Ionis Pharmaceuticals and Ono Pharmaceutical have entered into a significant licensing agreement worth up to $940 million for sapablursen, an investigational RNA-targeted medicine for polycythemia vera (PV). The deal, announced on March 11, 2025, grants Ono exclusive global rights for the development and commercialization of the drug candidate.
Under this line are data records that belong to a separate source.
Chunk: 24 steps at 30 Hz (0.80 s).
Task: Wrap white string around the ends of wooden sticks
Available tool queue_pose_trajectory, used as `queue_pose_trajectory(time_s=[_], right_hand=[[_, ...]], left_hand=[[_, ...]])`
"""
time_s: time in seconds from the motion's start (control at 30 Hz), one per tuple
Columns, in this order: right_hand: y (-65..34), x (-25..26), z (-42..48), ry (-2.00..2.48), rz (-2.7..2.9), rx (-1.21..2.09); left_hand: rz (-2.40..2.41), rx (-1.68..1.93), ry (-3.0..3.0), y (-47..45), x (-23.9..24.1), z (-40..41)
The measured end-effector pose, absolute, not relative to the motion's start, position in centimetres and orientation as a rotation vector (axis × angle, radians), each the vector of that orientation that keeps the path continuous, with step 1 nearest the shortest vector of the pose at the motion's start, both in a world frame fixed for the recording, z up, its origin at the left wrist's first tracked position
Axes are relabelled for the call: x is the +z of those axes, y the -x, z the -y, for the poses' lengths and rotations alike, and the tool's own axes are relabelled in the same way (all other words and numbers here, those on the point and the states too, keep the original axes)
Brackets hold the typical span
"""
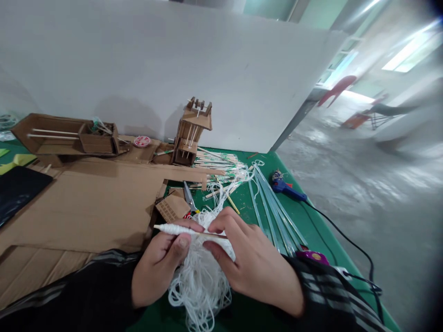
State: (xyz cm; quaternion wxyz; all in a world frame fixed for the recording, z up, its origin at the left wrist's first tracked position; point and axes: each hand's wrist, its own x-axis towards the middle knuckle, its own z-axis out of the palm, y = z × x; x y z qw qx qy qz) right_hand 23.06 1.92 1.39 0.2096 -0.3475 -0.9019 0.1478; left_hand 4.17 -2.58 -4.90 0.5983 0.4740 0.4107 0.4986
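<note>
A thin wooden stick [212, 235] lies crosswise between my hands, its left part wrapped in white string [175, 229]. My left hand [161, 263] pinches the wrapped part between thumb and fingers, with the bare left tip poking out. Near the stick's right end, my right hand [251, 258] has its thumb and fingers closed; whether they grip the stick or the string is partly hidden. Beneath both hands spreads a loose, tangled heap of white string [200, 286], with strands trailing back across the table.
Scissors [189, 196] and a small cardboard piece [172, 206] lie just beyond my hands. Clear glue sticks [277, 212] and a blue glue gun [289, 189] with a cord are on the right. Cardboard models [192, 133] and wooden sticks [221, 161] stand or lie behind; a cardboard sheet [104, 203] covers the left.
</note>
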Motion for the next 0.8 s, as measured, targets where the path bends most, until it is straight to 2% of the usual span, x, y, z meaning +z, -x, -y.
queue_pose_trajectory(time_s=[0.8], right_hand=[[-23.21,1.3,-1.98,0.912,2.524,0.377]], left_hand=[[-1.017,1.166,-1.191,-4.24,-4.55,2.51]])
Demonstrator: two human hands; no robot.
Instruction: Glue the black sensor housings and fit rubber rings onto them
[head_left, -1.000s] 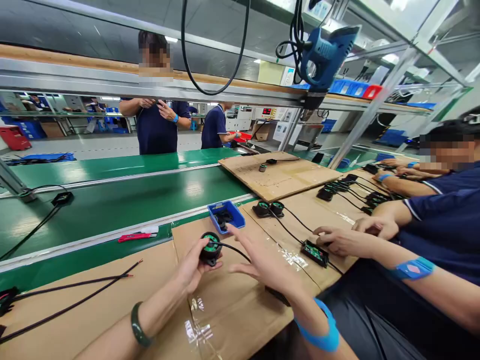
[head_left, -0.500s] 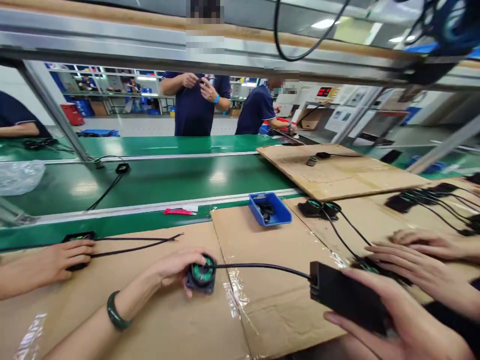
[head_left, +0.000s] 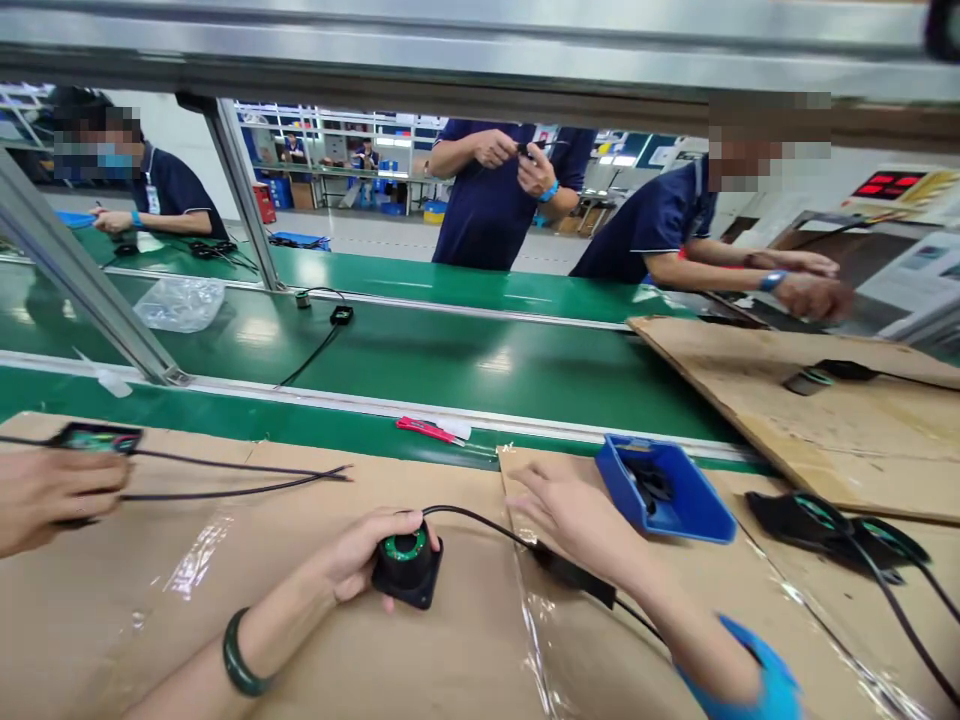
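Note:
My left hand (head_left: pixel 358 555) grips a small black round part with a green ring (head_left: pixel 407 567), resting it on the cardboard sheet (head_left: pixel 300 640). A black cable (head_left: pixel 480 522) runs from that part to the right, under my right hand (head_left: pixel 577 515). My right hand lies flat with fingers spread over the cable and a black box (head_left: pixel 574 578), close to a blue bin (head_left: pixel 664 490) that holds black parts. A green bangle sits on my left wrist and a blue band on my right.
A co-worker's hand (head_left: pixel 52 490) at the far left holds a black part with wires (head_left: pixel 225 478). Red-handled cutters (head_left: pixel 427 430) lie by the green conveyor (head_left: pixel 420 360). More black parts (head_left: pixel 825 520) lie at right. Several people work across the belt.
The view has swung left. My right hand has put the black box down on the cardboard and now lies open over the cable near the blue bin. My left hand still holds the round part.

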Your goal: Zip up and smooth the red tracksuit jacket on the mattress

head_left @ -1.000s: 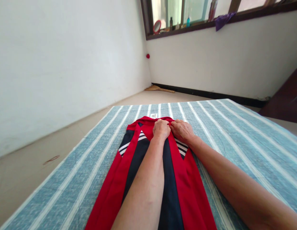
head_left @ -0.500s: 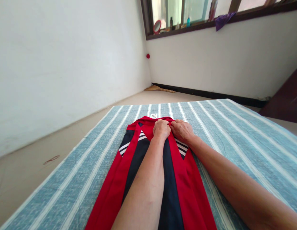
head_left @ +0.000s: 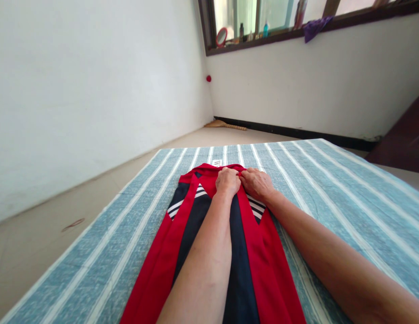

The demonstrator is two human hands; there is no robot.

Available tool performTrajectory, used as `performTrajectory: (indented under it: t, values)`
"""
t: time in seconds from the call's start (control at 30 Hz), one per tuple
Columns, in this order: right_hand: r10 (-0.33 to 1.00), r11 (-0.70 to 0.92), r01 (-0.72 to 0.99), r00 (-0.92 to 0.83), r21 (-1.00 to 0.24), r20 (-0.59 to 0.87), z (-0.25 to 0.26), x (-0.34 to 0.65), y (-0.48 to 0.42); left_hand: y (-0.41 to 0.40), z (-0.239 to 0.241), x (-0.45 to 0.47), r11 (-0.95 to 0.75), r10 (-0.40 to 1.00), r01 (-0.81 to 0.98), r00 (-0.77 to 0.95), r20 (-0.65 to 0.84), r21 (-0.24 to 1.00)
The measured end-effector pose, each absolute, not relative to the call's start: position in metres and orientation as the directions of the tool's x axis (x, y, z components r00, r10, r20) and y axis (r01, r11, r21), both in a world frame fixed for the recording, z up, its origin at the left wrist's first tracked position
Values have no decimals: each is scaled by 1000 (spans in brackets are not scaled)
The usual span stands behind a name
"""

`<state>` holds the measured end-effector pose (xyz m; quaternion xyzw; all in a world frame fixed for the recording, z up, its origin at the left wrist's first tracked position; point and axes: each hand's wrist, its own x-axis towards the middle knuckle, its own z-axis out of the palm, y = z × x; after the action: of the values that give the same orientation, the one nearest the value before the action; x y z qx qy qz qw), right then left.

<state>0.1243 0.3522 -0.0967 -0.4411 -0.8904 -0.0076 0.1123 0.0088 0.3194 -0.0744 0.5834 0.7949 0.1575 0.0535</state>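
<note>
A red and navy garment [head_left: 182, 234] with white stripes lies flat along a blue striped mat [head_left: 331, 198]. Both my arms reach out over it. My left hand [head_left: 227, 181] is curled closed on the red fabric at the garment's far end. Right beside it, touching, my right hand [head_left: 256, 183] is also closed on that same red edge. A small white label [head_left: 216, 163] shows just beyond my knuckles.
The mat lies on a beige floor [head_left: 43, 225], with white walls to the left and ahead. A broom [head_left: 226, 125] lies in the far corner. A window sill [head_left: 263, 38] holds a red mirror, bottles and a purple cloth. Dark wooden furniture [head_left: 405, 135] stands at right.
</note>
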Motion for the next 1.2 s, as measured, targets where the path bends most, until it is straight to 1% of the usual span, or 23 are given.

Under the terms of the agreement, Ionis will receive an upfront payment of $280 million and is eligible for up to $660 million in additional milestone payments based on development, regulatory, and sales achievements. The California-based company will also earn royalties in the mid-teen percentage range on annual net sales of sapablursen.
Strategic Implications for Both Companies
Brett P. Monia, Ph.D., Chief Executive Officer of Ionis, emphasized the strategic importance of the deal: "We are pleased to entrust sapablursen to Ono, whose unique capabilities will help maximize its value by ensuring broad access for people living with PV."
For Ionis, the agreement provides financial flexibility while allowing the company to focus on its core portfolio. "Streamlining our Ionis-owned portfolio provides financial flexibility, supporting our commitment to invest in and focus on our near and mid-term commercial opportunities and generate substantial revenue growth," Monia added.
From Ono's perspective, the partnership strengthens its position in hematology. Toichi Takino, President and COO of Ono, stated: "This partnership aligns with our strategy to strengthen our pipeline in hematology. We expect sapablursen to become a new treatment option for PV patients worldwide."
Sapablursen's Mechanism and Clinical Status
Sapablursen represents an innovative approach to treating PV, a rare and potentially life-threatening blood disorder. The drug is designed to reduce the production of TMPRSS6, which results in increased expression of hepcidin—a key regulator of iron homeostasis. This mechanism has the potential to address the underlying pathophysiology of PV.
The drug candidate is currently being evaluated in the fully enrolled Phase 2 IMPRSSION study involving adult patients with PV. Notably, sapablursen received both Fast Track designation and orphan drug designation from the U.S. Food and Drug Administration (FDA) in 2024, highlighting its potential significance in addressing an unmet medical need.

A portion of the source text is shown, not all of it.